Activity: Go through the following data and transcribe exactly the stretch of lines from the one holding "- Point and" to the one holding "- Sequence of", both included.
↓↓↓
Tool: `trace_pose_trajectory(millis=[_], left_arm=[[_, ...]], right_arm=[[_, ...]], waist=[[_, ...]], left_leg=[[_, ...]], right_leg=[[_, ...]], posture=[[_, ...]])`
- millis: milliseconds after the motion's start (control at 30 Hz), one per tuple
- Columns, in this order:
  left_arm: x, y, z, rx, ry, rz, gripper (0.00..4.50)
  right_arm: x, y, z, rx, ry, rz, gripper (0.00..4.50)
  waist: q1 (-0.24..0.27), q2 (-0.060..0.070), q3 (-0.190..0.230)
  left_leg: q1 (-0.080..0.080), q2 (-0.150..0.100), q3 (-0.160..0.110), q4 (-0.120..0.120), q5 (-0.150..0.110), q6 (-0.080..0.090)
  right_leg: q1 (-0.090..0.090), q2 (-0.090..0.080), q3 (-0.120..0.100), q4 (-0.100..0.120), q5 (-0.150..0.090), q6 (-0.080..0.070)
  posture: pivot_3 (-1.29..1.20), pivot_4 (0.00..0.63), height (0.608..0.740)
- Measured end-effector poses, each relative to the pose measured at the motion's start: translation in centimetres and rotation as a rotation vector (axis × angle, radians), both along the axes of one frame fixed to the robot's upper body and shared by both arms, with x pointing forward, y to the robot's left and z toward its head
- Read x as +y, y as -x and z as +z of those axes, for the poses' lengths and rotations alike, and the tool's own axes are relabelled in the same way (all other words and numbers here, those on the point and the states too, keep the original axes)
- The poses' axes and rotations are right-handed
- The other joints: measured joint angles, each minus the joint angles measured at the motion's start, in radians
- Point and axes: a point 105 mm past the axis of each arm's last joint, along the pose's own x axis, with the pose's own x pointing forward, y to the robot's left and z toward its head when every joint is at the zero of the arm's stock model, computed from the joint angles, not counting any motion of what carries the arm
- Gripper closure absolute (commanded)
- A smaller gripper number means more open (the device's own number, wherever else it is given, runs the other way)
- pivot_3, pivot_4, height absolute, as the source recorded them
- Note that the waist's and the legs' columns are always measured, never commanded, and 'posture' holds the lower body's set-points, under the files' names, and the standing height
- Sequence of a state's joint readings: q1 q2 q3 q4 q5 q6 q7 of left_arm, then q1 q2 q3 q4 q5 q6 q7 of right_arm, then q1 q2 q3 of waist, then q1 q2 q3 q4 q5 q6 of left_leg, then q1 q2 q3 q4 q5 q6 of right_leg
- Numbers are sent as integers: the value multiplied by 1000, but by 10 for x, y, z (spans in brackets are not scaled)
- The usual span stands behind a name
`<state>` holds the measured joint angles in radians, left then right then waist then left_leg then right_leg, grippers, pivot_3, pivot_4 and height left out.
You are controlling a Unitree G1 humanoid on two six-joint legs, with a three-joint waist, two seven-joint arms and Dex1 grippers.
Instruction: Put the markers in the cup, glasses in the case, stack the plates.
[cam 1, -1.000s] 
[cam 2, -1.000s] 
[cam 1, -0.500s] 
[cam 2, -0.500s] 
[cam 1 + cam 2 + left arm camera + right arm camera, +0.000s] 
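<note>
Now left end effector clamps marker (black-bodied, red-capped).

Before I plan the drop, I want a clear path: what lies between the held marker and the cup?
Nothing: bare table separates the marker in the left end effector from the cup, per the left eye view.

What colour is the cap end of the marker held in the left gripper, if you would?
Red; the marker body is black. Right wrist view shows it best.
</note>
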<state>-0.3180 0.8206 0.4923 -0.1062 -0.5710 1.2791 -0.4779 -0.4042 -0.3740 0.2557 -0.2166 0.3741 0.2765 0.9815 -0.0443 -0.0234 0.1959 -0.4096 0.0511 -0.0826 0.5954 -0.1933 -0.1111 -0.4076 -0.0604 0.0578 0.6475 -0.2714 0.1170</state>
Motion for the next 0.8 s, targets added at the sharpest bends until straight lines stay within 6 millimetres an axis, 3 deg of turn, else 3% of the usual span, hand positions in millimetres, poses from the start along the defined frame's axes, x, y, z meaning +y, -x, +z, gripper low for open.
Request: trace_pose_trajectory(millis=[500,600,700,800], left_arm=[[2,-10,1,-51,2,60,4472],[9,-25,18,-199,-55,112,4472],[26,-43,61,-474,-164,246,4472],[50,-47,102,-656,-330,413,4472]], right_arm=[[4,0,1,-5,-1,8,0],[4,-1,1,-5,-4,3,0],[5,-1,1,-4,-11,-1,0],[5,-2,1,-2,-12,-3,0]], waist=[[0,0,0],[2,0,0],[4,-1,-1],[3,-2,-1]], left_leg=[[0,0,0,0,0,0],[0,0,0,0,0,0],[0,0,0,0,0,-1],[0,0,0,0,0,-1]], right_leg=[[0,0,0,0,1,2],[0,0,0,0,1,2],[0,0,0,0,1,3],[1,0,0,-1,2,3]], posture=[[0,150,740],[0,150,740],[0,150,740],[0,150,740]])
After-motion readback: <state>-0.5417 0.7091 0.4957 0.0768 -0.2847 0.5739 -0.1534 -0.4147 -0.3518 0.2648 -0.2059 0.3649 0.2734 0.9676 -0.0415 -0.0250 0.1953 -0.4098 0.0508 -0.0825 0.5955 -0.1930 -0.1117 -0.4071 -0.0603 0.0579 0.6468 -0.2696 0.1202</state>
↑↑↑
Response to the task:
- Point and axes: a point 105 mm past the axis of each arm's last joint, along the pose's own x axis, with the pose's own x pointing forward, y to the robot's left and z toward its head when every joint is at the zero of the arm's stock model, computed from the joint angles, not counting any motion of what carries the arm
- Gripper closure absolute (commanded)
- A smaller gripper number means more open (the device's own number, wherever else it is given, runs the other way)
- pivot_3, pivot_4, height absolute, as the source recorded them
- Note that the waist's and the legs' columns are always measured, never commanded, and 'posture' holds the lower body's set-points, under the files' names, and the standing height
- Sequence of a state's joint readings: q1 q2 q3 q4 q5 q6 q7 of left_arm, then q1 q2 q3 q4 q5 q6 q7 of right_arm, then q1 q2 q3 of waist, then q1 q2 q3 q4 q5 q6 of left_leg, then q1 q2 q3 q4 q5 q6 of right_leg

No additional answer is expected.